Home Economy Politicians urged to act now as Bali summit opens

Politicians urged to act now as Bali summit opens

By Joydeep Gupta, IANS

Bali (Indonesia) : The world is watching participants at the UN summit on climate change closely and they have to show the political will to address this global menace, Rachmat Witoelar, environment minister of Indonesia and the new president of the conference of parties of the UN Framework Convention on Climate Change (UNFCCC) said here Monday.

Addressing delegates from 180 countries at the picturesque Bali International Convention Centre (BICC), Witoelar said: “The most severe effects of climate change are felt by the poor nations and the poorest in these nations”.

The key negotiation at the Dec 3-14 Bali summit – on legally binding caps to greenhouse gas (GHG) emissions that warm the earth’s atmosphere and lead to climate change – should be “started here and concluded by 2009”, the new president said.
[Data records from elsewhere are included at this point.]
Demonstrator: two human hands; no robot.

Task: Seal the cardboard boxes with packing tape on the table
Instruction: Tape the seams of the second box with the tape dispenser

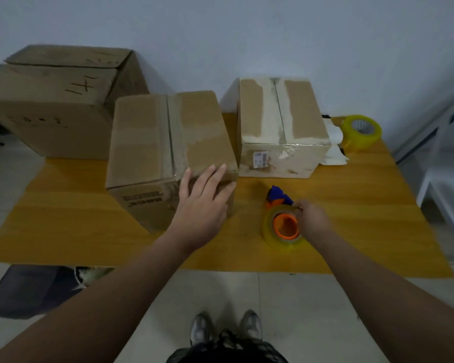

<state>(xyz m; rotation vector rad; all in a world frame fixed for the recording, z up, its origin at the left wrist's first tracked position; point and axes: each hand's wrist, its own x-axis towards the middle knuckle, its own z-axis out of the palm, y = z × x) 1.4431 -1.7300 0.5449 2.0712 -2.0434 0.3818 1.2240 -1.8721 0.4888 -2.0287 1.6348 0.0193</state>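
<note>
Step, as judged: fetching tape for the middle box [152,137]. Left hand [202,205] rests flat, fingers [215,176] straight, on its near corner; right hand [313,218], curled, pinches the tape dispenser [282,227] on the table [84,205], just right of the left hand. Next move calls for lifting the dispenser to the seam [171,142] beyond the left fingers; a taped box [299,111] crowds close beyond the right hand, spare roll [362,133] farther right.
</note>
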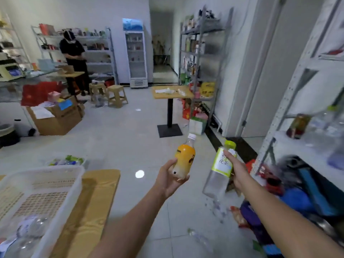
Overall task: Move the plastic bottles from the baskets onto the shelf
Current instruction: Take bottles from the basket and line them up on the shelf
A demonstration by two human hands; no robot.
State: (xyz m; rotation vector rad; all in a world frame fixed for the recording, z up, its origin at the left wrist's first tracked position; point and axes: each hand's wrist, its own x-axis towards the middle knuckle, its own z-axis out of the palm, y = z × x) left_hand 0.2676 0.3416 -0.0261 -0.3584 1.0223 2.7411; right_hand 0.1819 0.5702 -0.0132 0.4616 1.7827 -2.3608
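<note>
The left grip [172,176] curls round the lower half of the upright orange juice bottle [186,155]. Beside it, the right grip [237,171] clasps the tilted green-capped tea bottle [220,165] at its label. Both hang over the floor [130,146], between the white basket [46,170] and the shelf [277,123].

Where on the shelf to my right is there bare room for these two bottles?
The shelf board looks bare at its front, between the grey upright and the brown bottle. Further right, clear bottles crowd it, though blur hides detail.

Shelf [307,146] cut off at rt edge — its bottles [323,125] blurred, basket [46,170] cropped left
</note>
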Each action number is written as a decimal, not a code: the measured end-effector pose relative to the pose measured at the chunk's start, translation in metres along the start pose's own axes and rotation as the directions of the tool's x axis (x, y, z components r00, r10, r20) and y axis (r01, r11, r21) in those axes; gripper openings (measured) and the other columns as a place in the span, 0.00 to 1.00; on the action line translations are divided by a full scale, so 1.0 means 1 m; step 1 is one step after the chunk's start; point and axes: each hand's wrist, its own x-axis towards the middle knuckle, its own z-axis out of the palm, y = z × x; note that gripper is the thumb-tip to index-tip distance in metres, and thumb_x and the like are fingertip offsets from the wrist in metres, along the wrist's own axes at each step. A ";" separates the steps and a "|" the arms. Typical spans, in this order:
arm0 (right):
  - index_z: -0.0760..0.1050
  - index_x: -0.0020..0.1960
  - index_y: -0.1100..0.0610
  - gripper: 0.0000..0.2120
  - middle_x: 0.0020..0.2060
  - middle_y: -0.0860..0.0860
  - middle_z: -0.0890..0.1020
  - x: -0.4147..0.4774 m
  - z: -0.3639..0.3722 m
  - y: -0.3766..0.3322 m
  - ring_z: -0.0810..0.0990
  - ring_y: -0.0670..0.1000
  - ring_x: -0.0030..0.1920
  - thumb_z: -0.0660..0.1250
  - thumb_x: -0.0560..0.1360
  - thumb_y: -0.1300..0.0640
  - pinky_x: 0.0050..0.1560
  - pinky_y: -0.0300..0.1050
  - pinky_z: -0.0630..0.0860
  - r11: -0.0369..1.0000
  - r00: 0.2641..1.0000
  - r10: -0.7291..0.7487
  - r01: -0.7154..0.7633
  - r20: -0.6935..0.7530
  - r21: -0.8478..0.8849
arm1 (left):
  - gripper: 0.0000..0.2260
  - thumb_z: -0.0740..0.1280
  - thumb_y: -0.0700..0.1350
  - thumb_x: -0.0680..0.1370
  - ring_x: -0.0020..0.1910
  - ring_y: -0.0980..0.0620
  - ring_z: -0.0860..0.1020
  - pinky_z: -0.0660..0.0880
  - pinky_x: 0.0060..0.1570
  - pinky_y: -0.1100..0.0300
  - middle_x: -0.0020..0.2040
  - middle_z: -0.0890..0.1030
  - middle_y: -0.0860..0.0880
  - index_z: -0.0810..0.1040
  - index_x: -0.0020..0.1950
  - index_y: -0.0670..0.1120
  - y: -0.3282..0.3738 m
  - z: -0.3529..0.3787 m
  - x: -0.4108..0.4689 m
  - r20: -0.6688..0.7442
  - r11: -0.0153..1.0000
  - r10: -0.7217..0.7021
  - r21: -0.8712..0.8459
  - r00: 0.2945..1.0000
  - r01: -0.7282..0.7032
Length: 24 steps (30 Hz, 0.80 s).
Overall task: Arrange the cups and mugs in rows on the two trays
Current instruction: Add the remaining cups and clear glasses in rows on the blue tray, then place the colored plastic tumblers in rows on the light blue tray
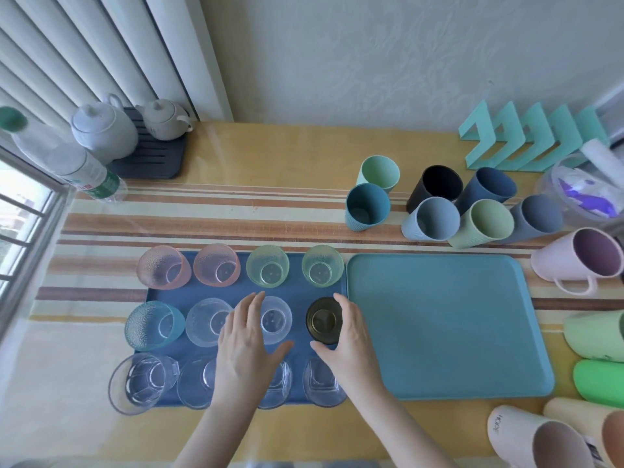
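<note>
On the dark blue tray, twelve glasses stand in three rows of four. Right hand curls round the dark smoky glass at the right end of the middle row, thumb and fingers on its sides. Left hand open, fingers spread, hovering beside the clear glass — contact unclear. Light blue tray alongside; plastic cups grouped behind it, pink mug to its right.
</note>
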 end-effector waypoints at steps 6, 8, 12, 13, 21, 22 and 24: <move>0.59 0.70 0.51 0.37 0.66 0.47 0.67 0.001 0.000 0.002 0.65 0.47 0.67 0.74 0.67 0.54 0.63 0.38 0.64 1.000 1.000 -0.003 0.003 -0.004 0.024 | 0.37 0.80 0.45 0.60 0.57 0.39 0.75 0.75 0.53 0.47 0.58 0.76 0.42 0.69 0.65 0.40 0.001 0.012 0.008 0.000 0.999 -0.038 0.015 0.999 0.038; 0.59 0.70 0.51 0.37 0.65 0.47 0.67 0.001 0.001 0.003 0.66 0.47 0.67 0.75 0.67 0.54 0.62 0.38 0.65 1.000 1.000 -0.006 0.006 -0.010 0.025 | 0.36 0.79 0.44 0.61 0.58 0.40 0.74 0.74 0.55 0.48 0.59 0.75 0.42 0.68 0.65 0.40 0.002 0.014 0.009 -0.008 0.999 -0.046 -0.002 0.999 0.046; 0.57 0.71 0.51 0.40 0.66 0.47 0.67 0.001 0.000 0.004 0.65 0.48 0.68 0.75 0.66 0.51 0.64 0.38 0.64 0.999 1.000 -0.005 0.004 0.009 0.050 | 0.36 0.79 0.42 0.61 0.58 0.39 0.74 0.74 0.55 0.47 0.58 0.76 0.41 0.68 0.65 0.39 0.002 0.015 0.010 -0.026 0.999 -0.043 -0.005 0.999 0.042; 0.56 0.72 0.51 0.41 0.67 0.47 0.66 0.001 -0.001 0.004 0.64 0.47 0.69 0.75 0.66 0.50 0.65 0.38 0.63 0.998 1.000 -0.001 0.000 0.021 0.060 | 0.37 0.79 0.42 0.60 0.57 0.38 0.74 0.74 0.55 0.47 0.58 0.76 0.41 0.68 0.65 0.39 0.003 0.016 0.009 -0.028 0.999 -0.037 -0.006 0.999 0.037; 0.59 0.71 0.54 0.39 0.65 0.48 0.67 -0.002 -0.049 0.014 0.66 0.47 0.66 0.71 0.66 0.42 0.67 0.42 0.64 0.988 0.993 -0.010 0.028 -0.116 0.153 | 0.32 0.77 0.46 0.65 0.60 0.42 0.70 0.59 0.66 0.60 0.61 0.72 0.42 0.68 0.65 0.40 0.016 -0.008 0.009 -0.213 0.995 0.026 -0.090 0.977 -0.047; 0.61 0.70 0.55 0.38 0.64 0.49 0.68 0.003 -0.060 0.022 0.67 0.49 0.66 0.73 0.66 0.47 0.67 0.44 0.63 0.982 0.984 0.023 0.010 -0.177 0.186 | 0.31 0.75 0.46 0.67 0.61 0.43 0.70 0.57 0.66 0.63 0.62 0.72 0.43 0.68 0.65 0.40 0.025 -0.013 0.013 -0.240 0.989 0.045 -0.124 0.970 -0.077; 0.61 0.70 0.57 0.37 0.63 0.48 0.67 0.020 -0.085 0.038 0.67 0.49 0.66 0.76 0.67 0.57 0.68 0.49 0.64 0.957 0.955 0.137 -0.059 -0.261 0.286 | 0.31 0.75 0.45 0.68 0.62 0.47 0.67 0.57 0.66 0.65 0.63 0.71 0.45 0.67 0.67 0.41 0.045 -0.019 0.030 -0.249 0.974 0.078 -0.190 0.965 -0.127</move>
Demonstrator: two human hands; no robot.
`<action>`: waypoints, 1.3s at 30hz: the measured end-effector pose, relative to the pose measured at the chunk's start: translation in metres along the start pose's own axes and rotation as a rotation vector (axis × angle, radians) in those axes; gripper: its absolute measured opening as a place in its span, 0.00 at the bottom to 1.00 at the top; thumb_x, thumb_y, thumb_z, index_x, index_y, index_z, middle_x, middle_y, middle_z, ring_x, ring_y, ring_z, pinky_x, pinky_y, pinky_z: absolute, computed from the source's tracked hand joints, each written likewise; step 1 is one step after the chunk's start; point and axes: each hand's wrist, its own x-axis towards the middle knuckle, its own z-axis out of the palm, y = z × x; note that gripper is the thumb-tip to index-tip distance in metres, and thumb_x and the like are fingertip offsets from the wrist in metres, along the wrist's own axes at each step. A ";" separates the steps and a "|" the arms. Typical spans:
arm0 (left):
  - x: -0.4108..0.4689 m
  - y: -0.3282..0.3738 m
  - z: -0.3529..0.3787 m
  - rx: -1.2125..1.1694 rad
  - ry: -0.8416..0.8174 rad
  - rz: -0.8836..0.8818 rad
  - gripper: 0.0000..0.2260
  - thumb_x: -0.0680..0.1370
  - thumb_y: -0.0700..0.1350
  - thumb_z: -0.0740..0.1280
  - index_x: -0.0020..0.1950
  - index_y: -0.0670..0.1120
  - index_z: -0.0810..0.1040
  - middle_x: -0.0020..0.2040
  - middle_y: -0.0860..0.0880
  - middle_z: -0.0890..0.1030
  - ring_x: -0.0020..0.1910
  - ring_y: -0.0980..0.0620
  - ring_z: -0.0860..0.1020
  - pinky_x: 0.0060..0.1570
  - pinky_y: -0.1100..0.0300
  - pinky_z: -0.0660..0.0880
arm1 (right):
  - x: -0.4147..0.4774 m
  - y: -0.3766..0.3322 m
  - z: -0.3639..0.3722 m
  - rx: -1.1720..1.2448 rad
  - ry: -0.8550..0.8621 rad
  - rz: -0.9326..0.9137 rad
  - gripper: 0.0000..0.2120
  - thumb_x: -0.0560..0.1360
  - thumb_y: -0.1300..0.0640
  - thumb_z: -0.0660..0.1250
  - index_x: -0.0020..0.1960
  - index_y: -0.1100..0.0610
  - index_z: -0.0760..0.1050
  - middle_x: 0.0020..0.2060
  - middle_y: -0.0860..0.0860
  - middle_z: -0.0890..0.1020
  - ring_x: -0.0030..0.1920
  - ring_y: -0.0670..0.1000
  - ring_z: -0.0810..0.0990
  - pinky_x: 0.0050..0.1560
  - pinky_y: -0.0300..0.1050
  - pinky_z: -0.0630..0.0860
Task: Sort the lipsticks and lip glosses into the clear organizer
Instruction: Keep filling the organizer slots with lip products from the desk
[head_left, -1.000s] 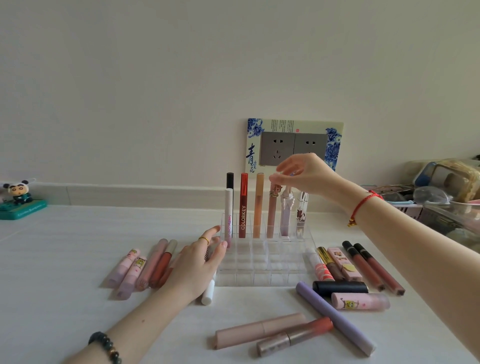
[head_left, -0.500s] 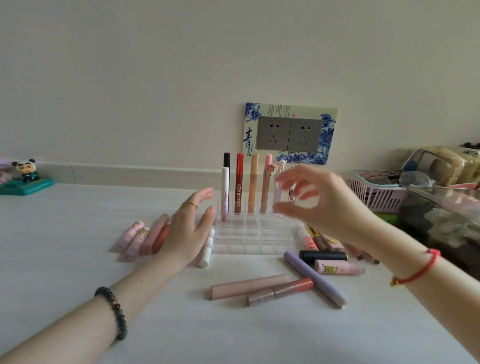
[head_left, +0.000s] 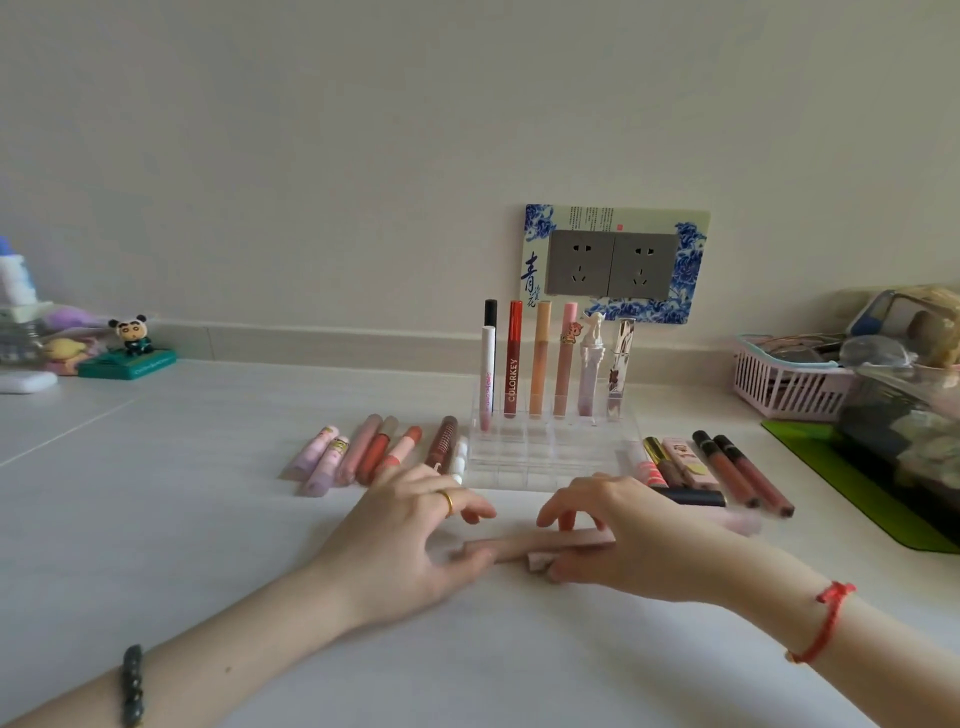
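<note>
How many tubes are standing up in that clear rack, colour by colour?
Black-capped tube: 1
Plain white tube: 1
Red tube: 1
Orange tube: 1
Pink tube: 1
Ornate pale tube: 1
Clear silvery tube: 1
Total: 7 standing in the clear organizer

**Plastic, metal, cord**

The organizer (head_left: 550, 467) is clear, glossy plastic; the tabletop (head_left: 182, 493) is smooth, matt white. The pink tube (head_left: 519, 548) looks matt. The ring (head_left: 448, 503) is shiny gold metal. The bead bracelet (head_left: 131, 686) looks dark and polished; the cord bracelet (head_left: 826, 623) is red thread.
</note>
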 end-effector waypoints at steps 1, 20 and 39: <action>-0.001 0.000 0.001 0.036 -0.031 0.007 0.17 0.70 0.61 0.63 0.51 0.54 0.80 0.46 0.60 0.81 0.52 0.59 0.74 0.69 0.62 0.52 | 0.000 0.000 0.001 -0.007 -0.003 0.006 0.18 0.68 0.39 0.66 0.56 0.43 0.72 0.49 0.40 0.76 0.46 0.41 0.70 0.46 0.35 0.68; 0.034 0.003 -0.015 -0.006 0.134 0.114 0.05 0.74 0.46 0.67 0.46 0.46 0.81 0.43 0.53 0.81 0.43 0.58 0.74 0.47 0.72 0.64 | 0.017 -0.006 -0.010 0.119 0.089 -0.039 0.08 0.72 0.47 0.65 0.50 0.45 0.78 0.36 0.35 0.75 0.37 0.35 0.71 0.40 0.27 0.67; 0.104 -0.063 0.029 -0.659 0.513 -0.439 0.14 0.73 0.47 0.69 0.56 0.53 0.72 0.48 0.60 0.76 0.50 0.53 0.77 0.48 0.62 0.72 | 0.108 0.024 -0.028 0.520 0.685 0.193 0.06 0.71 0.63 0.67 0.48 0.60 0.79 0.38 0.49 0.81 0.39 0.44 0.80 0.42 0.33 0.76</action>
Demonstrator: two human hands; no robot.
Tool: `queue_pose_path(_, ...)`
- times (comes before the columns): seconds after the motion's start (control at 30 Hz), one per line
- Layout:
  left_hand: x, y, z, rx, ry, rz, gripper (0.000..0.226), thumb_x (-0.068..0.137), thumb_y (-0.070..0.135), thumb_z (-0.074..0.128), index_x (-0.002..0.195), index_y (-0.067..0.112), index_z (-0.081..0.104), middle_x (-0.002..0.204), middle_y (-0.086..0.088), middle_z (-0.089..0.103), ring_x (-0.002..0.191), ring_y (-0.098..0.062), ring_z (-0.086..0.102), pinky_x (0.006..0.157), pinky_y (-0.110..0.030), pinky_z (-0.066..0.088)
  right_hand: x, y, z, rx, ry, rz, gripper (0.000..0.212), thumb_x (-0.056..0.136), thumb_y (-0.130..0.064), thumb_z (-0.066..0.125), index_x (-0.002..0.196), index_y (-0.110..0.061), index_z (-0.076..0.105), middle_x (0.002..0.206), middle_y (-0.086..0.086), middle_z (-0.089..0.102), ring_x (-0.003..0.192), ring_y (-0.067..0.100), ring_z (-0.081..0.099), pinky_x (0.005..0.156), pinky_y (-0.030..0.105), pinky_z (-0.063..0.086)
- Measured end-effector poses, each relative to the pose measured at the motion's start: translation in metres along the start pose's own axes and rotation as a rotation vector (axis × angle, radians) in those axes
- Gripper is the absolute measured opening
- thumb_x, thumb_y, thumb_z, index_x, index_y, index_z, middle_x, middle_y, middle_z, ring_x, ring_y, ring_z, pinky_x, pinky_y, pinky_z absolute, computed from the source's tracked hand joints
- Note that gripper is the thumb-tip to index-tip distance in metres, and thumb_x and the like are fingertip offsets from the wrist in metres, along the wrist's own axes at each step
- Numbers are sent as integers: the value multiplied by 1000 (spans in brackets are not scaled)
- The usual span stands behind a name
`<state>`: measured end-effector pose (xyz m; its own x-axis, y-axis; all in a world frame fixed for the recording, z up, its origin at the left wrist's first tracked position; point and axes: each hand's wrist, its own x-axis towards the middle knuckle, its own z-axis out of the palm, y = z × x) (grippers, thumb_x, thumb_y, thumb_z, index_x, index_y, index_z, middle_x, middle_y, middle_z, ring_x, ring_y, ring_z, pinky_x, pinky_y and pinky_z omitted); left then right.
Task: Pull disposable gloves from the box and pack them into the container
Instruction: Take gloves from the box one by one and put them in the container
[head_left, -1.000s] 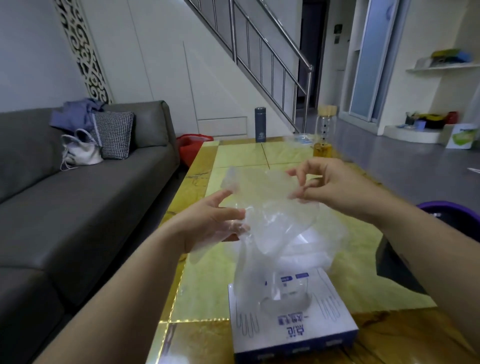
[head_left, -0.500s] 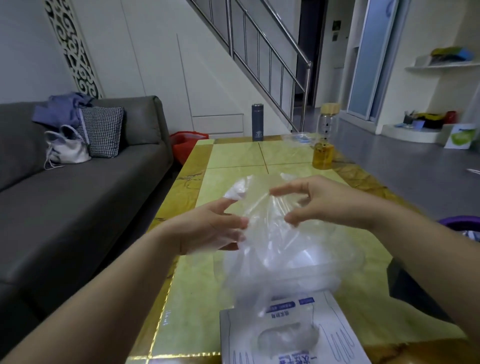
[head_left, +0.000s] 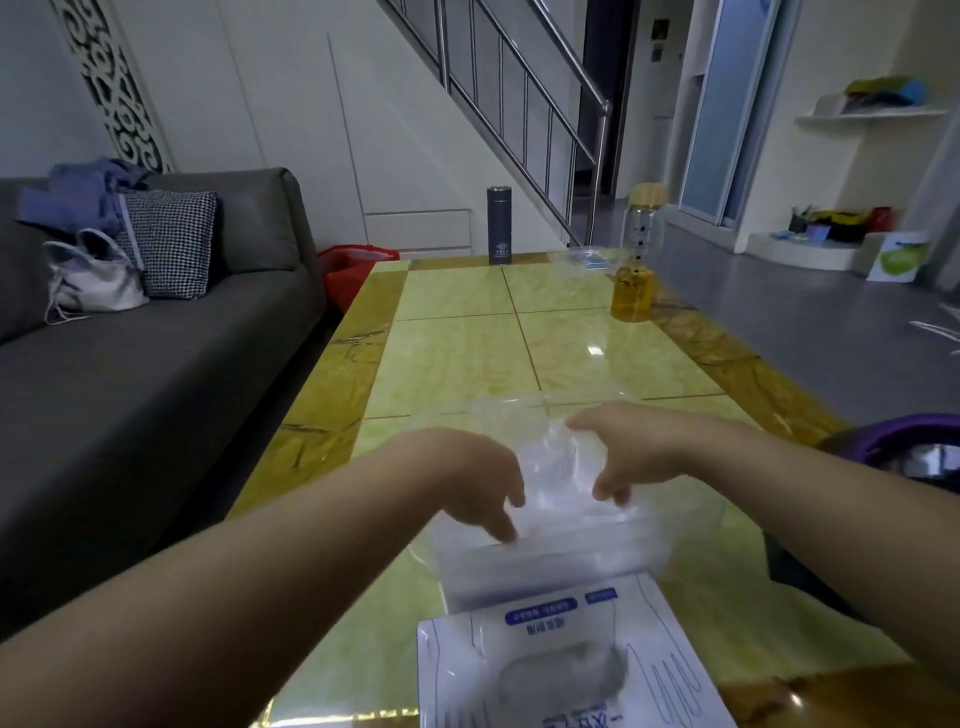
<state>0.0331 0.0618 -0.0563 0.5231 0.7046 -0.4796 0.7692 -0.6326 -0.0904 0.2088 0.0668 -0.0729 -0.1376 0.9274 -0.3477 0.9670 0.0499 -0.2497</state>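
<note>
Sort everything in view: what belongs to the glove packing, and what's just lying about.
Job in hand:
- glove box
- clear glove between the hands
- clear container behind the box
- left hand, right hand

Lying about:
- dark flask
- bottle of amber liquid
- handbag and checked cushion on the sofa
- red bag
</note>
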Motion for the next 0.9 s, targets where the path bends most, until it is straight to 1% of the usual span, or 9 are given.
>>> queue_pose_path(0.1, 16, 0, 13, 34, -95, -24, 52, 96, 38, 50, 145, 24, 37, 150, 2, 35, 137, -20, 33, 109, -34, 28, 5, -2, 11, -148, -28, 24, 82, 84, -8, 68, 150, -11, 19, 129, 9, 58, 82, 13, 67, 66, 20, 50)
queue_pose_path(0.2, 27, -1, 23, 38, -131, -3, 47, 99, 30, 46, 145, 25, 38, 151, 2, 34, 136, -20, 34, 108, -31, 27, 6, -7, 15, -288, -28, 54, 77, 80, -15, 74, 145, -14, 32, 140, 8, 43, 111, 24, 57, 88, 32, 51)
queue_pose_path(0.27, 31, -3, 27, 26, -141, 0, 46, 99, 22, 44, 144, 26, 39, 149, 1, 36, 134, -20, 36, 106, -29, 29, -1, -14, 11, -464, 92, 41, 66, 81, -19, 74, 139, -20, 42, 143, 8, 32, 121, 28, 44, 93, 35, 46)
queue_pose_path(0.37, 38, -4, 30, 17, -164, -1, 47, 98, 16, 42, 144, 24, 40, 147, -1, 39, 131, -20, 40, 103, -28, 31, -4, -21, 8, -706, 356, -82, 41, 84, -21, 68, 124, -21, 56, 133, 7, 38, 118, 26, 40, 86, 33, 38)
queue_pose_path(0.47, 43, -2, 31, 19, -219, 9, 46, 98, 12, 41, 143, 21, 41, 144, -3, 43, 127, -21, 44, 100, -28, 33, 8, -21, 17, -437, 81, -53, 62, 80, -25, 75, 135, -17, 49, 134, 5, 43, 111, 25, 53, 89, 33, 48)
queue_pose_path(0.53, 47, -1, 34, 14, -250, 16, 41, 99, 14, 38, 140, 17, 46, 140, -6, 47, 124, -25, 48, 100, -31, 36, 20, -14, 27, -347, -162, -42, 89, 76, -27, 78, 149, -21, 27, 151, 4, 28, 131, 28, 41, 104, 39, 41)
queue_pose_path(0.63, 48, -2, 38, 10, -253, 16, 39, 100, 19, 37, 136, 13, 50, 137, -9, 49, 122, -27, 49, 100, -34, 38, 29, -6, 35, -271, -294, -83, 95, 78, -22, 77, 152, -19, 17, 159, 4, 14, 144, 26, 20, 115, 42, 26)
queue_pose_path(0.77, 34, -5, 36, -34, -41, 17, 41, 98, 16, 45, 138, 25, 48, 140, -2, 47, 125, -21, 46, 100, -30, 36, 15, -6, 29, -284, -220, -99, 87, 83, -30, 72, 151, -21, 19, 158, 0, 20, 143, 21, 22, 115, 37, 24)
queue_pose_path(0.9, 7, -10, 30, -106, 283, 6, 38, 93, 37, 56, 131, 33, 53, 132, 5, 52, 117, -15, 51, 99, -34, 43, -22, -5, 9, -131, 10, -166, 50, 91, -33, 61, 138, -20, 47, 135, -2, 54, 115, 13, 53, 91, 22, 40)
The current GHG emission caps – negotiated as part of the Kyoto Protocol – come to an end in 2012.

Witoelar said: “We have the science that tells us clearly how climate change is already affecting our lives and how it will worsen unless we address the issue urgently.

“We also have the market (in carbon trading) that has shown how the issue can be addressed. All we need now is the political will. We have to show it here as the world is watching us closely.”

The outgoing president of the conference of parties, Kivutha Kibuana of Kenya, said earlier that adaptation to climate change should move to the centre of the effort to address the menace as the effects of global warming were already being felt around the world, especially in tropical and sub-tropical countries, through falling agricultural output, water scarcity, more frequent and more serious droughts, floods and storms, sea level rise and a reduction in the world’s fish catch.

Kibuana rued that the clean development mechanism (CDM) that had been developed as part of the Kyoto Protocol to finance climate change combat by developing countries had by and large bypassed Africa.

He also said that transfer of green technologies from industrialized to developing countries had shown “limited progress, but the stage is now set for meaningful progress here”.

Kibuana also called upon delegates gathered for the opening session to “maintain the political momentum” that had been generated worldwide to address climate change and expand the creative space” in efforts to combat the danger.